Just last Thursday, I had walked over to the local library to get a library card. I noticed that there would be a library book sale on Friday and Saturday, so of course I had to go. I got a couple of books on Friday, they were the same price as in the little book store the library has. On Saturday, you could get a whole bag of books for only $5. Since I saw some that I was interested in and some for my sister-in-law, I got a bag filled to bursting! After the purchase, I had to divide the books between two bags and still the bags were heavy!

So I got a whole bunch of books for my sister-in-law. She's teaching English to elementary school kids in Germany and would like to start a little library so they can read English books on their own if they'd like. I think I found a nice variety on different reading levels. I've read the following in the last couple of days:

  • The Nancy Drew Notebook #4 - Bad Day for Ballet by Carolyn Keene
  • Boy Can He Dance by Eileen Spinelli
  • 20,000 Leagues Under the Sea, a graphic classic based on the novel by Jules Verne
  • Night-Time by Eileen Pettigrew
  • Bonny's Big Day by James Herriot
  • The Fox Went Out on a Chilly Night (this is an illustration of an old song and has especially detailed drawings)
  • When the Wind Blew by Margaret Wise Brown
  • Bear Mouse by Berniece Freschet
  • Disney's Brother Bear
It wouldn't be fair to count these for the 50 books challenge (unless I get desperate towards the end of the year ;) ), but they were fun to read, I think the students will enjoy those and the others I included (even a couple of the Narnia novels by C.S. Lewis - I read those a few years ago).

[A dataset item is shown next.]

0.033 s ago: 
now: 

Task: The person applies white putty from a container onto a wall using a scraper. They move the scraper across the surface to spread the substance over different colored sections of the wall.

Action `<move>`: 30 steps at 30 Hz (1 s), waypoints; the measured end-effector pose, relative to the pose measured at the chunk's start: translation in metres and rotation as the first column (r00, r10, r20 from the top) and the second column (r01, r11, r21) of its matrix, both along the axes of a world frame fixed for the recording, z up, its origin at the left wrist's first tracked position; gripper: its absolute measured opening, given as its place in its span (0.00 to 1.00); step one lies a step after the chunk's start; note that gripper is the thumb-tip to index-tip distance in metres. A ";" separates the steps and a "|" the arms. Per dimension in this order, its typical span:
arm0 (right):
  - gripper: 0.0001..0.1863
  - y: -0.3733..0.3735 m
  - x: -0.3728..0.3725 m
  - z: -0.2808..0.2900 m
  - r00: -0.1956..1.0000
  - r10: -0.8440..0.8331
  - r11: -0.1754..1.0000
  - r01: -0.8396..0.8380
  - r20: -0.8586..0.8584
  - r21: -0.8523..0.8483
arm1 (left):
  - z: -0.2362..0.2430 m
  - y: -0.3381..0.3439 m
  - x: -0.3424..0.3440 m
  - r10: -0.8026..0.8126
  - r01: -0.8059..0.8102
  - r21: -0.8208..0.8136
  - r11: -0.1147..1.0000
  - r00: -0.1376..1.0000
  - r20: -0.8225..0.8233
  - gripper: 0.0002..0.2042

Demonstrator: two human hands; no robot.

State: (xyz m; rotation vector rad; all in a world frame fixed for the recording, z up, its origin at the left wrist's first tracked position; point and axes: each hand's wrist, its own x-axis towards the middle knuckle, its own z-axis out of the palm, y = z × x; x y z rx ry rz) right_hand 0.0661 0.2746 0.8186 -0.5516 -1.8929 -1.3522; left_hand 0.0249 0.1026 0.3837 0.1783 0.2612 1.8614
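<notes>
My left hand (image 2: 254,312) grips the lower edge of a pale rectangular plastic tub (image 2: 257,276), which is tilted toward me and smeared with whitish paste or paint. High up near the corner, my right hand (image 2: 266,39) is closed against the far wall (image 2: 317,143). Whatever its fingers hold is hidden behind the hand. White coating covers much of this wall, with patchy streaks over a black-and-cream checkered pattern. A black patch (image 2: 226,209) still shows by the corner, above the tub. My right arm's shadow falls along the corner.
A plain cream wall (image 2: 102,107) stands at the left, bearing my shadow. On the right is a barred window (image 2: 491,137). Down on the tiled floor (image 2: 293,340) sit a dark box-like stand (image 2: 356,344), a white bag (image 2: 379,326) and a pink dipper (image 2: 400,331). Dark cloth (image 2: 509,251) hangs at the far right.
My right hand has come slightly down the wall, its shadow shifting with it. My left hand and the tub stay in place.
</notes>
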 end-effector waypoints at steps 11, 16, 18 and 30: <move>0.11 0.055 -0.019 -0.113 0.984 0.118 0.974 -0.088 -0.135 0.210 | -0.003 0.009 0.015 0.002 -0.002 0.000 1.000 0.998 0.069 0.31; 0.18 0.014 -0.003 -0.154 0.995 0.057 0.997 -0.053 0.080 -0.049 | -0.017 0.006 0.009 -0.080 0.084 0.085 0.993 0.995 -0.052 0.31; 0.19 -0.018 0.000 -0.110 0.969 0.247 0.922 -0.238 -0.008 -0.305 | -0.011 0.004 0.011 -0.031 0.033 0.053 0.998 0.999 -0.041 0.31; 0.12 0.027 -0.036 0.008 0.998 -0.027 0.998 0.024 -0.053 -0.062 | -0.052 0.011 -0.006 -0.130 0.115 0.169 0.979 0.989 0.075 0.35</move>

Of course I like books on tape, and there were a few of those as well, so I added those to my bag as well.

Saturday, July 10, 2010


By now, I've moved across the country to the Washington DC area. I'll come back to California, though. We haven't done any sightseeing yet, we have been busy enough with moving in and getting settled. We only took a couple of suitcases each, so we didn't even have any furniture. Just clothes and some of our favorite gadgets. For me it's books of course, notebooks and pens, and some spare postcards.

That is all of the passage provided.